**TASK ITEM**
Emit the data below verbatim, stripping out any pictures.

* * * *

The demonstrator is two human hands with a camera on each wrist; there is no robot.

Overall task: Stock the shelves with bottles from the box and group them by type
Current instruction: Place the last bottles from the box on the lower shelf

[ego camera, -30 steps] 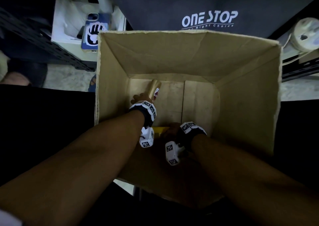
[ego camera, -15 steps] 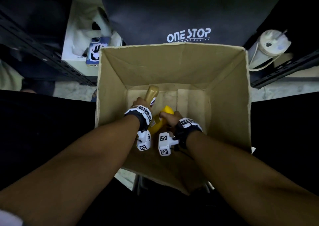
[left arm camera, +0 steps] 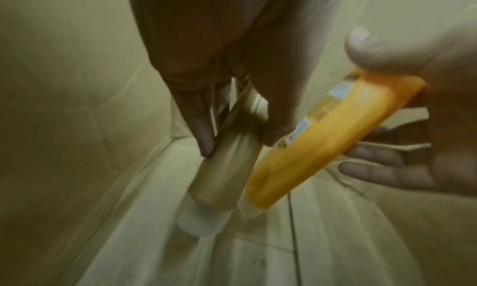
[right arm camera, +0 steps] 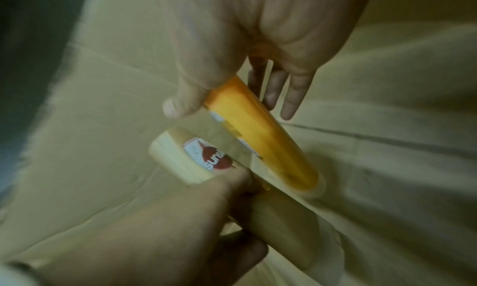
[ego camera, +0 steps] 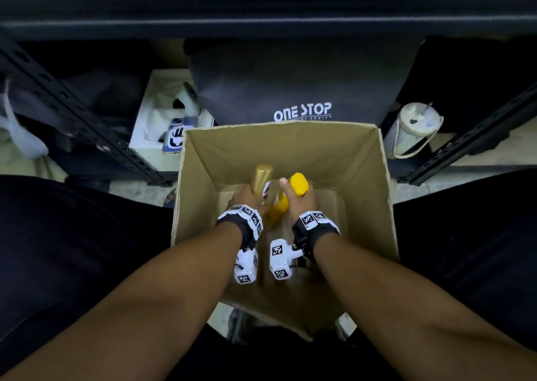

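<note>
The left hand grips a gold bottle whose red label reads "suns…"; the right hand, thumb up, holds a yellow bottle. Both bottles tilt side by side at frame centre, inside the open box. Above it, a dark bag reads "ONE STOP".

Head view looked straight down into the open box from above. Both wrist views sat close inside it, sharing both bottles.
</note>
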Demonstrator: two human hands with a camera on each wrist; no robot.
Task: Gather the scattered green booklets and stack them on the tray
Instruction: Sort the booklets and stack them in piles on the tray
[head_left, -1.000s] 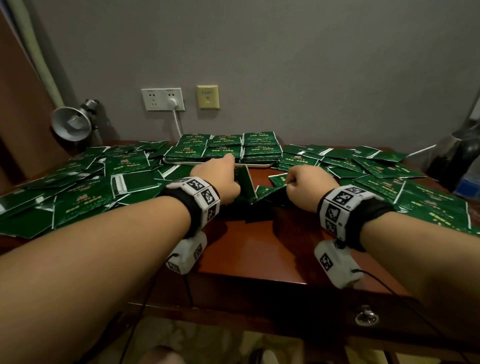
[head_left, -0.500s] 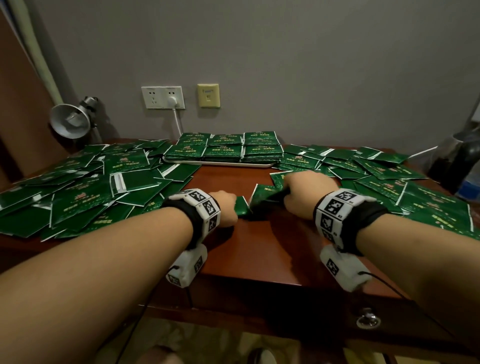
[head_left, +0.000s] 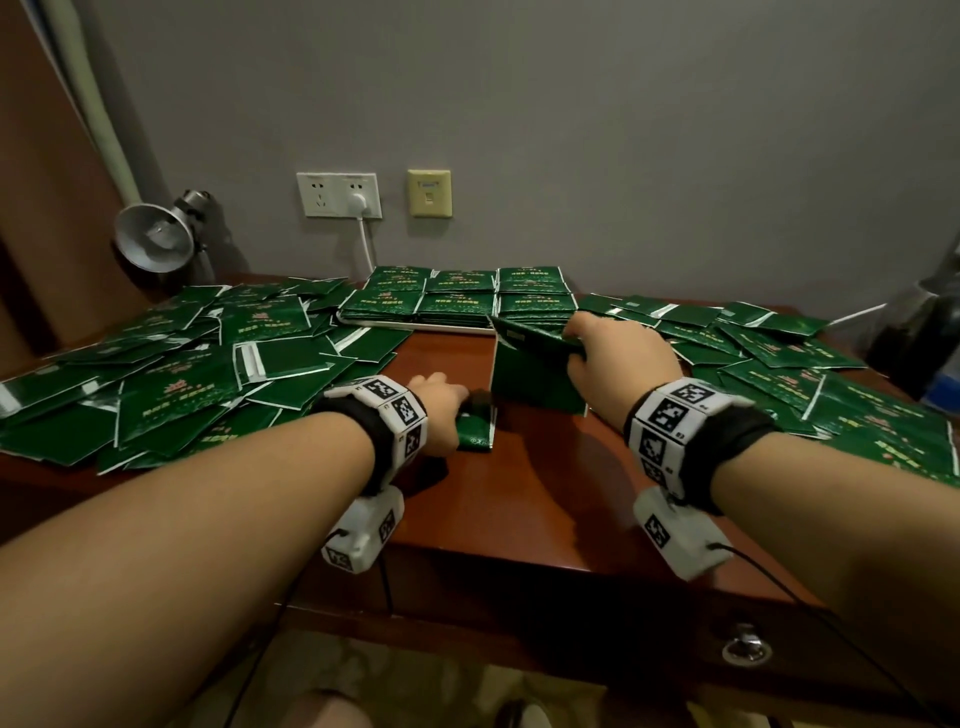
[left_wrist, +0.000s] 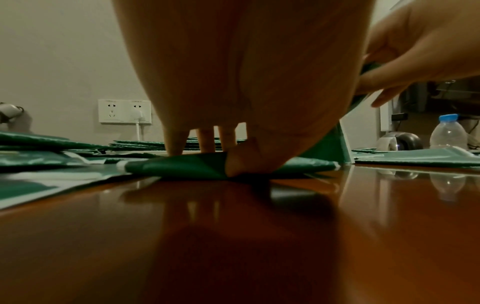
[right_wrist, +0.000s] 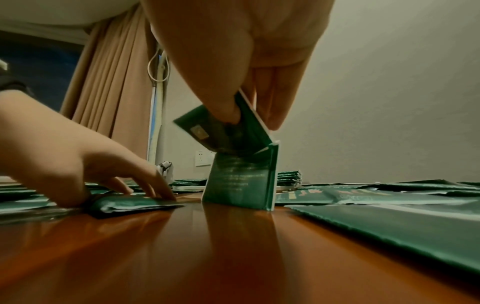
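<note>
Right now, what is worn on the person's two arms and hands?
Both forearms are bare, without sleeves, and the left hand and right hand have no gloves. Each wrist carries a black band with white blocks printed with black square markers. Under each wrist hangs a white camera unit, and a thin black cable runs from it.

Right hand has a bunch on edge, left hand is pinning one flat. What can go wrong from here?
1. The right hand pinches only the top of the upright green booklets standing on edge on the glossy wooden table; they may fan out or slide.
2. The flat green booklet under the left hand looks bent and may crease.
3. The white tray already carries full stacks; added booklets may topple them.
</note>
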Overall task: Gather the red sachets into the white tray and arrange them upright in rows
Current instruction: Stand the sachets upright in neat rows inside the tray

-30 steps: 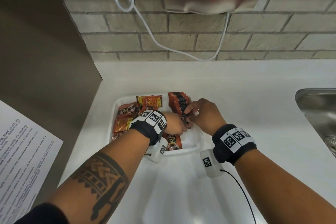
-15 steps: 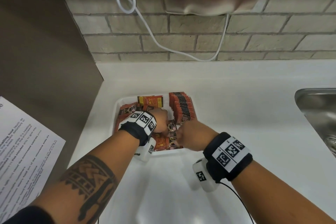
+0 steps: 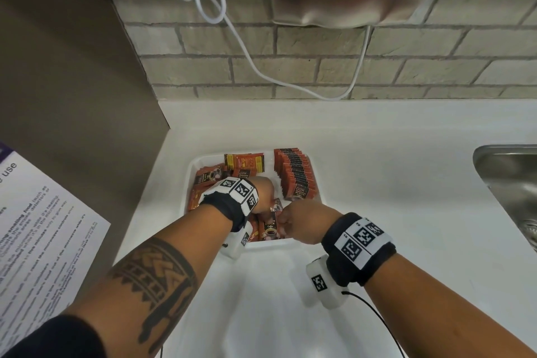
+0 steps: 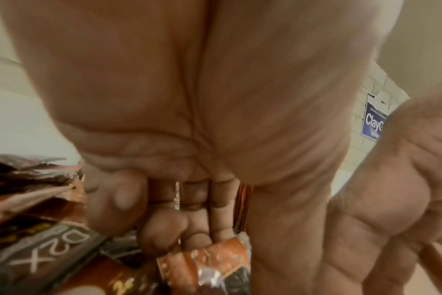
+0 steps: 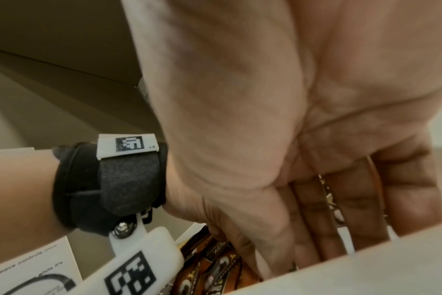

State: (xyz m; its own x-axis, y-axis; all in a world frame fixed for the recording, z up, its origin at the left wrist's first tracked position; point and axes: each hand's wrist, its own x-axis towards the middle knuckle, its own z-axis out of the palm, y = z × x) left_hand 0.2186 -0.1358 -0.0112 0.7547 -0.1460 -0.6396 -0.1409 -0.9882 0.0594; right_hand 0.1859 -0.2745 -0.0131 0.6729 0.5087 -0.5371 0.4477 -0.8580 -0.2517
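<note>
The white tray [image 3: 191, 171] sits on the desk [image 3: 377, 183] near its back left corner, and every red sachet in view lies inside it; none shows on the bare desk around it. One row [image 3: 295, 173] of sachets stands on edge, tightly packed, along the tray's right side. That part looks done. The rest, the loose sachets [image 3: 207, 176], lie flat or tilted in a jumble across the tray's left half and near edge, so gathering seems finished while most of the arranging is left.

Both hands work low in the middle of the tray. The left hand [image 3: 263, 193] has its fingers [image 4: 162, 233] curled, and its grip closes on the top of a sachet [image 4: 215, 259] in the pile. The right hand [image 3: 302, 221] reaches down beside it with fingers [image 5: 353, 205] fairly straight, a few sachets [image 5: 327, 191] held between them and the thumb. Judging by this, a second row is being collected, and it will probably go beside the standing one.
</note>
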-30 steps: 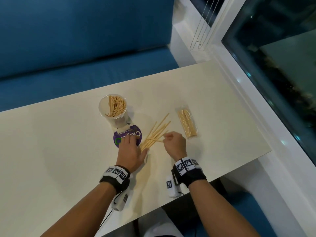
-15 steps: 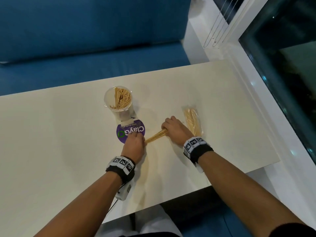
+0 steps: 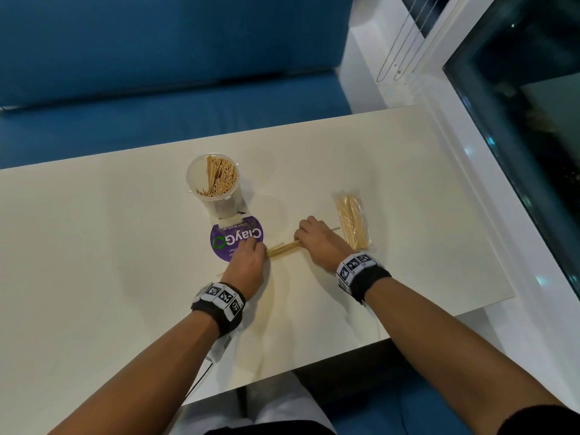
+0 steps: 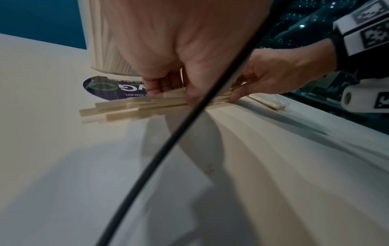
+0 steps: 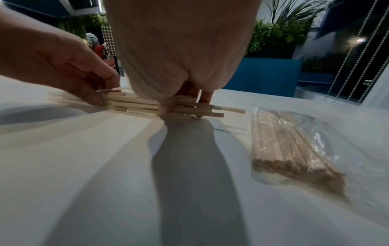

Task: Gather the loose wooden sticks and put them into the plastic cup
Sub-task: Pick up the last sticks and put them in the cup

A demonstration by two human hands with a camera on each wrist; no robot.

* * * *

**OUTPUT**
The demonstrator is two human hands with a camera on each wrist; there is no robot.

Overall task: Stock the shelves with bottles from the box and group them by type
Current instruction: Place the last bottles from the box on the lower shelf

[ego camera, -30 steps] 
[ego camera, -15 steps] 
[left arm camera, +0 steps] 
[right arm camera, +0 steps] 
[ego camera, +0 steps] 

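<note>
The left hand grips a gold bottle whose red label reads "suns…"; the right hand, thumb up, holds a yellow bottle. Both bottles tilt side by side at frame centre, inside the open box. Above it, a dark bag reads "ONE STOP".

Head view looked straight down into the open box from above. Both wrist views sat close inside it, sharing both bottles.
</note>
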Demonstrator: two human hands with a camera on each wrist; no robot.
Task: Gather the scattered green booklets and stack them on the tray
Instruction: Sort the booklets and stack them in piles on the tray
[head_left, -1.000s] 
[head_left, -0.500s] 
[head_left, +0.000s] 
[left_wrist, +0.000s] 
[right_wrist, +0.000s] 
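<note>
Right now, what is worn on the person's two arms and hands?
Both forearms are bare, without sleeves, and the left hand and right hand have no gloves. Each wrist carries a black band with white blocks printed with black square markers. Under each wrist hangs a white camera unit, and a thin black cable runs from it.

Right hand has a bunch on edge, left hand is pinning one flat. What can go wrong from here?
1. The right hand pinches only the top of the upright green booklets standing on edge on the glossy wooden table; they may fan out or slide.
2. The flat green booklet under the left hand looks bent and may crease.
3. The white tray already carries full stacks; added booklets may topple them.
</note>
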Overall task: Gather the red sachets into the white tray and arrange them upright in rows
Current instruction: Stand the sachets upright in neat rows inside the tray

-30 steps: 
-15 steps: 
+0 steps: 
+0 steps: 
+0 steps: 

State: (xyz m; its own x-axis, y-axis; all in a world frame fixed for the recording, z up, its origin at the left wrist's first tracked position; point and axes: each hand's wrist, its own x-axis towards the middle knuckle, its own z-axis out of the palm, y = z × x) left_hand 0.2186 -0.1358 -0.0112 0.7547 -0.1460 -0.6396 -0.1409 -0.9882 0.0594; right_hand 0.1859 -0.2745 -0.0131 0.6729 0.5087 -0.5371 0.4477 -0.8580 -0.2517
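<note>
The white tray [image 3: 191, 171] sits on the desk [image 3: 377, 183] near its back left corner, and every red sachet in view lies inside it; none shows on the bare desk around it. One row [image 3: 295, 173] of sachets stands on edge, tightly packed, along the tray's right side. That part looks done. The rest, the loose sachets [image 3: 207, 176], lie flat or tilted in a jumble across the tray's left half and near edge, so gathering seems finished while most of the arranging is left.

Both hands work low in the middle of the tray. The left hand [image 3: 263, 193] has its fingers [image 4: 162, 233] curled, and its grip closes on the top of a sachet [image 4: 215, 259] in the pile. The right hand [image 3: 302, 221] reaches down beside it with fingers [image 5: 353, 205] fairly straight, a few sachets [image 5: 327, 191] held between them and the thumb. Judging by this, a second row is being collected, and it will probably go beside the standing one.
</note>
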-30 steps: 
-15 steps: 
+0 steps: 
+0 steps: 
+0 steps: 

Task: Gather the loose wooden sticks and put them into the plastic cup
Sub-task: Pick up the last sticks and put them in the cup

A demonstration by two human hands with a camera on each wrist; no robot.

The exercise contains nothing more.